Whenever a line contains the string "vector", copy it out of the entries.

[AVAILABLE RECORDS]

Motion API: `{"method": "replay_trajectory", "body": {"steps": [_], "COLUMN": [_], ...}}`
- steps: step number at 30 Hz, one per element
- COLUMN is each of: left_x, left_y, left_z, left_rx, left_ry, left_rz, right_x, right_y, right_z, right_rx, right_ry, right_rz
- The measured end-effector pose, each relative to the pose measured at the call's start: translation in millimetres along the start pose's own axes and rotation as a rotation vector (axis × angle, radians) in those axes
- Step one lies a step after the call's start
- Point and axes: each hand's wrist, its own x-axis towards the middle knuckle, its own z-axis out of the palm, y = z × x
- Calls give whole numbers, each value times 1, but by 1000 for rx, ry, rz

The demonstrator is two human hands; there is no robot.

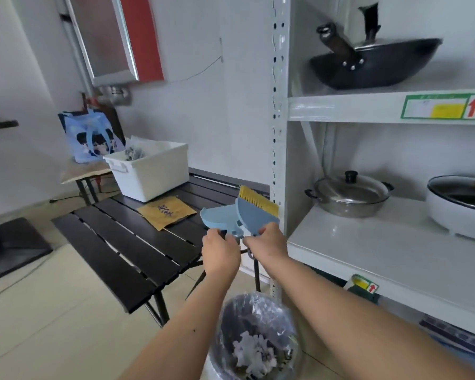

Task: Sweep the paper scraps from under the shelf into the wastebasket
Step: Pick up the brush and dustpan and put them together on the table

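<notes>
I hold a small blue dustpan (217, 218) and a blue hand brush (254, 212) with yellow bristles, raised in front of me, the brush nested against the pan. My left hand (220, 250) grips the dustpan's handle. My right hand (269, 241) grips the brush's handle. Both are held above the black table's edge, beside the shelf's post (279, 133). Below my forearms stands the wastebasket (231, 319) with a clear liner, and white paper scraps (254, 352) lie inside it. The floor under the shelf is mostly hidden by my right arm.
A black slatted table (126, 248) on the left carries a white plastic bin (151, 174) and a brown envelope (166, 212). The white shelf (381, 259) on the right holds a steel pot (348, 194), a white electric cooker (461, 207) and a wok (373, 64) above. Tiled floor lies at lower left.
</notes>
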Motion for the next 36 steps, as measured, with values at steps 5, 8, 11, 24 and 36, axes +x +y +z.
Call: {"method": "replay_trajectory", "body": {"steps": [5, 8, 11, 24, 36], "left_x": [26, 35, 39, 50, 55], "left_y": [17, 20, 21, 14, 13], "left_z": [-2, 5, 10, 8, 15], "left_rx": [-480, -675, -859, -965, -853], "left_ry": [-130, -192, -211, -205, -121], "left_rz": [-369, -464, -523, -560, -565], "right_x": [25, 37, 49, 64, 52], "right_y": [-26, -34, -37, -42, -31], "right_z": [10, 19, 29, 45, 40], "right_rx": [-59, -148, -234, -331, -260], "right_ry": [-15, -56, -77, -16, -76], "right_rz": [-80, -80, -69, -79, -36]}}
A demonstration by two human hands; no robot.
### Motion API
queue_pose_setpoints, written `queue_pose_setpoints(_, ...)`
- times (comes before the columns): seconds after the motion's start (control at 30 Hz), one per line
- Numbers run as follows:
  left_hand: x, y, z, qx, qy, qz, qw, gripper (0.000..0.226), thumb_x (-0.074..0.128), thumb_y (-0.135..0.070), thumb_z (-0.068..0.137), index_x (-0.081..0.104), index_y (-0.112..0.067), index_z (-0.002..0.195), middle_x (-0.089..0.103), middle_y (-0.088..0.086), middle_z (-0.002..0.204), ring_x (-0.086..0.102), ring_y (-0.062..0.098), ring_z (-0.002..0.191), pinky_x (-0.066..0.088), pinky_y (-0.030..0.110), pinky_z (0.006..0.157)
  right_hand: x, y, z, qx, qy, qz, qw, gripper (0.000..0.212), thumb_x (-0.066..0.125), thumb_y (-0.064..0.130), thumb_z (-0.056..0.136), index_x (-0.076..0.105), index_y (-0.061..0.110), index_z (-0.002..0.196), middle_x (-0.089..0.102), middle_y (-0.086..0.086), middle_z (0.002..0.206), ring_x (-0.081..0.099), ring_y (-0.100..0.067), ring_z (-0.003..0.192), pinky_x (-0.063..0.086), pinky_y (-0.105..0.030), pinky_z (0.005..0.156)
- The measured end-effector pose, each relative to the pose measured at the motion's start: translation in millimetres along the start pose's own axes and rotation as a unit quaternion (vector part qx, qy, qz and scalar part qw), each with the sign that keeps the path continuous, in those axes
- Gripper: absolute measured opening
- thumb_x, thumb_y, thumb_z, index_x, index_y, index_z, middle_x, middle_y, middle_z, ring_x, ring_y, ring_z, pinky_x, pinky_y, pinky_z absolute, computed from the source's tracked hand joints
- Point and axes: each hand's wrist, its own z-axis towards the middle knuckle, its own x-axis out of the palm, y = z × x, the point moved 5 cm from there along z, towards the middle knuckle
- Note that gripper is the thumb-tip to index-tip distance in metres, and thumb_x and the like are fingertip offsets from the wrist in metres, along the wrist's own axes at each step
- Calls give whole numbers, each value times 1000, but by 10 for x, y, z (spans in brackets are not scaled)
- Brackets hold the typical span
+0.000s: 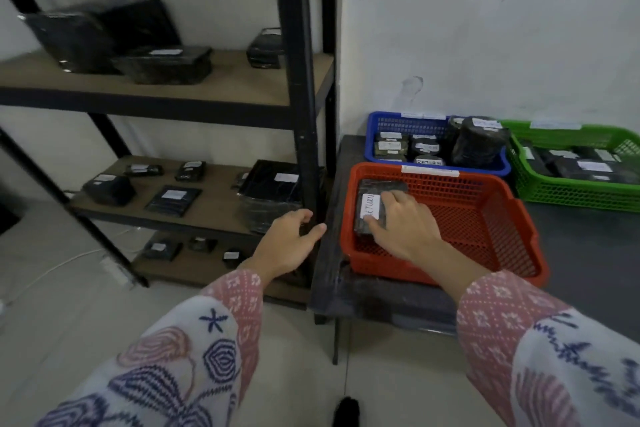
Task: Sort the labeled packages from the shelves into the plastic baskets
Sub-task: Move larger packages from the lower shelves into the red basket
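1. A black-wrapped package point(375, 208) bearing a handwritten "RETURN" label is shown lying in the far-left corner of the red basket point(485, 218), which stands on the dark surface point(588, 270).
2. The right hand point(401, 225) is laid over the package's right half, fingers curled about its near and right edges; the label is left partly visible.
3. The left hand point(291, 239) is held loosely open beside the shelf post point(304, 114), nothing gripped.
4. The package is judged light, fairly stiff and slick in its film; hold is best taken across the short sides.
5. Further packages point(173, 199) are seen on the shelves.
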Motion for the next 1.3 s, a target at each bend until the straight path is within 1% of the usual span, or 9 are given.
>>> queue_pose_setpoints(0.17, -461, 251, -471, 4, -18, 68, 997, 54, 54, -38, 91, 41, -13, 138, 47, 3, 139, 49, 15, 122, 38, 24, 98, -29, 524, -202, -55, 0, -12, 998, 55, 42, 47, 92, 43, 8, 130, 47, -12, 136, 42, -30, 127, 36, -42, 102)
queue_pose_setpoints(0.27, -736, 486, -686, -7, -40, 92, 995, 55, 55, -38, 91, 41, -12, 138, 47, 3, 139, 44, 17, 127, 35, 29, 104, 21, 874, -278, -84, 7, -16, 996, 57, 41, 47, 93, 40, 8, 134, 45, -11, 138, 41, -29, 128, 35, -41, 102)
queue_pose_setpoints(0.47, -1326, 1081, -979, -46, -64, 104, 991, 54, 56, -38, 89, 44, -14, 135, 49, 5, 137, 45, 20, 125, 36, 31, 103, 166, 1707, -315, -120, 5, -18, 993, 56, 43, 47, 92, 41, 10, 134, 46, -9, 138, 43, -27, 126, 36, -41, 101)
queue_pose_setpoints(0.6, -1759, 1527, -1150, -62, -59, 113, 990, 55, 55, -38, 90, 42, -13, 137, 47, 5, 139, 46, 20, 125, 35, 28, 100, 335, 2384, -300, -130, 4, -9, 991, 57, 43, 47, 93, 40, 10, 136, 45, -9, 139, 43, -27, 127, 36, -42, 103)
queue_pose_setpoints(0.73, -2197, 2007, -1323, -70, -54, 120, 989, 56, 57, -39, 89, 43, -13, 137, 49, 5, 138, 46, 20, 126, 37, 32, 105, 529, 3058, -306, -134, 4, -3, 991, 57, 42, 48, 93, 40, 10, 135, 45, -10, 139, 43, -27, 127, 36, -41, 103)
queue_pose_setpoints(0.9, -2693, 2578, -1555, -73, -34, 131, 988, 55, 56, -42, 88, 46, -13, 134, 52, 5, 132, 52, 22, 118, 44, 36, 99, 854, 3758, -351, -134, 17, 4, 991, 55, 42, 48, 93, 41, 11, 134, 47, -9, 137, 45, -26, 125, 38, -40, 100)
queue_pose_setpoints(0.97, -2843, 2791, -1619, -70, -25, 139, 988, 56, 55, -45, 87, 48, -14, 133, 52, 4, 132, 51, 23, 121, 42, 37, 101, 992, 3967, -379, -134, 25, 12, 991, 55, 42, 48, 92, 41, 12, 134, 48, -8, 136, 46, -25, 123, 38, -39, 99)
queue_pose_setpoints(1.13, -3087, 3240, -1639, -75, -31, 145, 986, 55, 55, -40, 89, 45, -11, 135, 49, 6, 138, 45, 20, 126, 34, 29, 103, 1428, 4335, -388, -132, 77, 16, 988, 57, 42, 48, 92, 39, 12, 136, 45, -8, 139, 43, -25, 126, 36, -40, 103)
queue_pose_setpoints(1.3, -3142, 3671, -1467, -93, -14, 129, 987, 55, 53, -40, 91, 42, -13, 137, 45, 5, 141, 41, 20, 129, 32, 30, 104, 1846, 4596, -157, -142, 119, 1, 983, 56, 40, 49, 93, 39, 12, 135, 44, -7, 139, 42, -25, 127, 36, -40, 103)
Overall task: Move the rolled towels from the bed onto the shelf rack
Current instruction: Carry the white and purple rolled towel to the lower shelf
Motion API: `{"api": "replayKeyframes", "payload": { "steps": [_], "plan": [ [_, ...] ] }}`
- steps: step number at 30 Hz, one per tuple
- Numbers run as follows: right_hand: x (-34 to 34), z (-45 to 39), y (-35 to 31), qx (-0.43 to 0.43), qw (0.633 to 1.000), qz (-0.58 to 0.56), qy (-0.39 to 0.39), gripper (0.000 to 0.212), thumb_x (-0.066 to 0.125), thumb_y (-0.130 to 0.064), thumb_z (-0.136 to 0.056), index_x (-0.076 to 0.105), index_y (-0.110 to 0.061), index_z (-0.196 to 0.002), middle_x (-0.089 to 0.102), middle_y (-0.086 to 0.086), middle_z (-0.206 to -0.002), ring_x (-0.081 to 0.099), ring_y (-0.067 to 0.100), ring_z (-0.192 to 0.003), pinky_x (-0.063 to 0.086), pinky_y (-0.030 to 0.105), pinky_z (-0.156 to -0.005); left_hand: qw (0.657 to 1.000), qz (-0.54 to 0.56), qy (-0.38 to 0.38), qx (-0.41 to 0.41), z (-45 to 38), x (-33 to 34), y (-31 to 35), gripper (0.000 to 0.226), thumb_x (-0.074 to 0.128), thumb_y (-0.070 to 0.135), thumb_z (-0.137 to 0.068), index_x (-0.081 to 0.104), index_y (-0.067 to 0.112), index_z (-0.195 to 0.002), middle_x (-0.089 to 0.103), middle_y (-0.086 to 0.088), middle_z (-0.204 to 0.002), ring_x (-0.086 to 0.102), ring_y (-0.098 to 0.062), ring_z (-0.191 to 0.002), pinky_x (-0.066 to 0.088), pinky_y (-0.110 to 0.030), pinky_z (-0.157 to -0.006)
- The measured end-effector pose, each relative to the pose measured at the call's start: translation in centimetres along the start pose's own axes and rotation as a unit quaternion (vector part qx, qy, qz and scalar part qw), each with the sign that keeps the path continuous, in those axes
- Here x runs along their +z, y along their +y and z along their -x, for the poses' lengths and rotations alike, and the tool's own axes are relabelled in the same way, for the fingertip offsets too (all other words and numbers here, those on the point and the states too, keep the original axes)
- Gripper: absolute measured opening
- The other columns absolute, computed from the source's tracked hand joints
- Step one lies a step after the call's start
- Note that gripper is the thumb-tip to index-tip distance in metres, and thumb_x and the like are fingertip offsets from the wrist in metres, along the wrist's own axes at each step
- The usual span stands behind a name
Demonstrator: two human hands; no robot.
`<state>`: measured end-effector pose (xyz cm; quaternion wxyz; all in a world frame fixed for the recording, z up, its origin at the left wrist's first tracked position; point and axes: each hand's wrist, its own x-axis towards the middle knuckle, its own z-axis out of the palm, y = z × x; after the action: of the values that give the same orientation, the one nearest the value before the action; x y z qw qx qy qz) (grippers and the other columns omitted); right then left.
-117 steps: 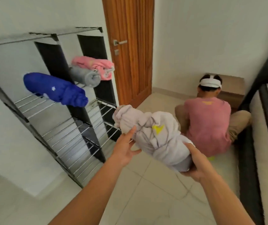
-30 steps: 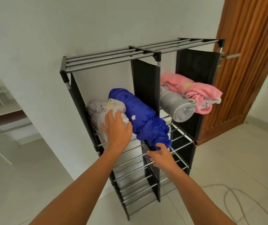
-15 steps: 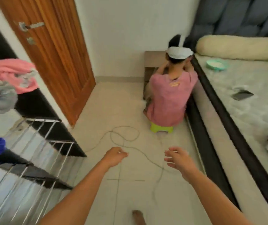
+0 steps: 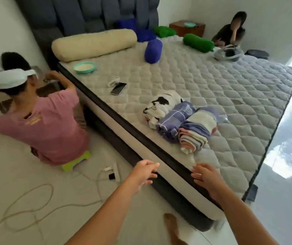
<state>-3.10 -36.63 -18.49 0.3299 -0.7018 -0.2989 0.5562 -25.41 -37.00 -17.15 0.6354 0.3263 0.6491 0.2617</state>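
Observation:
Three rolled towels lie side by side near the bed's near edge: a white one with black patches, a purple checked one and a striped purple, white and pink one. Further back lie a blue roll and green rolls. My left hand hovers empty over the floor just short of the bed edge, fingers loosely apart. My right hand is over the mattress edge, fingers spread, holding nothing, below the striped towel. The shelf rack is out of view.
A person in a pink shirt sits on a green stool at the bed's left side. A power strip and cord lie on the floor. A phone, teal bowl and cream bolster are on the bed. Another person sits beyond it.
The white towel was set on the rack beside the blue one and released. My view has swung from the rack round to the bed, and both empty hands now reach toward it.

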Motion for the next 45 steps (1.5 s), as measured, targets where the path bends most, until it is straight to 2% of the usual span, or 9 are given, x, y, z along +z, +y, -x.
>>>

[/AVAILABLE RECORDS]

*YOUR SOLUTION:*
- The measured end-effector pose, each relative to the pose measured at the call's start: translation in millimetres along the start pose's own axes and rotation as a rotation vector (axis × angle, radians) in those axes
- The measured end-effector pose, each relative to the pose measured at the motion's start: translation in millimetres along the start pose's own axes and rotation as a unit quaternion (vector part qx, qy, qz and scalar part qw), each with the sign that keeps the path continuous, in those axes
- The measured end-effector pose, each relative to the pose measured at the call's start: translation in centimetres along the start pose's own axes and rotation as a unit quaternion (vector part qx, qy, qz and scalar part qw), each with the sign that keeps the path continuous, in those axes

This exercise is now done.